Iris Murdoch (1919-99) The novelist and philosopher is best known for her novels about good and evil, sexual relationships, morality and the power of the unconscious. Her first published novel, Under the Net, was selected in 1998 as one of Modern Library’s 100 best English-language novels of the 20th century.

Kate O’Brien (1897-1974) Novelist and playwright from Limerick, best known for her novels The Ante-Room, The Land of Spices, and That Lady.

Nuala O’Faolain (1940-2008) The journalist, TV producer and teacher also wrote two memoirs, Are You Somebody? and Almost There, and a biography of the Irish criminal Chicago May.

Annette Jocelyn Otway-Ruthven (1909-89) The medieval historian was Lecky professor at Trinity College Dublin from 1951 to 1981.

Hanna Sheehy Skeffington (1877-1946) Suffragette, Irish nationalist, founding member of the Irish Women Workers’ Union and an author deeply opposed to British imperialism in Ireland.

Somerville and Ross aka Edith Somerville (1858-1949) and Violet Florence Martin (1862-1915; writing as Martin Ross) A writing team perhaps most famous for their series of books made into the TV series The Irish RM.

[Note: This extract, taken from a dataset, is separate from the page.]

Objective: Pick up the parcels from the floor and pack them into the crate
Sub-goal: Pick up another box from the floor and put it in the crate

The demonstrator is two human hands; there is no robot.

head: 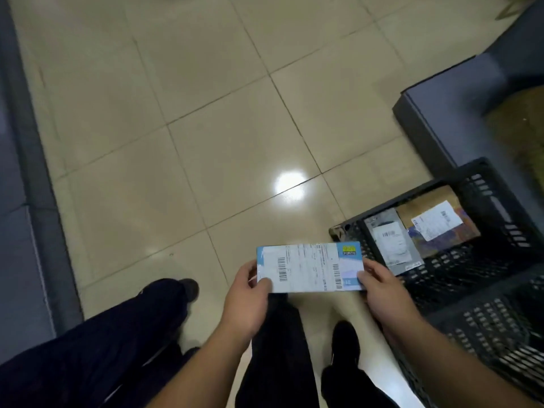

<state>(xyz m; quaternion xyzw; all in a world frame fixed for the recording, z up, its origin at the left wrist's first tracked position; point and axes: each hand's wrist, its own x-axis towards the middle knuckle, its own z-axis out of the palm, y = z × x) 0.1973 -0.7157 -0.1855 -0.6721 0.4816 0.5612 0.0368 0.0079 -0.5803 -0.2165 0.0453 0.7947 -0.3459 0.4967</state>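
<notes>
Pinching a flat blue parcel (309,267) by its short ends, left hand (245,301) and right hand (382,290) hold it level, long axis running hand to hand; the crate (497,201) lies just beyond the right fingers (363,276), already holding two parcels (424,231).

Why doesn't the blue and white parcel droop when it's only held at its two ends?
The blue and white parcel is probably stiff: it spans flat and straight between the left hand and the right hand. It likely weighs little, since fingertips alone pinch its short edges. Its glossy-looking face might be a bit slippery.
</notes>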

Dorothy Stopford Price (1890-1954) The “rebel doctor” introduced the Bacillus Calmette-Guérin, or BCG, vaccination to Ireland. In the early 1920s, as a dispensary doctor in west Co Cork, she offered first-aid classes to the IRA. She was appointed head of the national vaccination programme in 1949.

Jane Wilde (c1821-1896) The linguist, poet (as Speranza), documenter of the Famine, women’s-rights activist and nationalist was a significant figure in 19th-century Ireland (and mother of Oscar).

Barbara Gertrude Yates (1919-98) The TCD maths graduate is, to the best of our knowledge, the first woman born and brought up in Ireland to gain a PhD in pure mathematics; a maths lecturer in Northern Ireland, Scotland and then England, she completed it in 1952.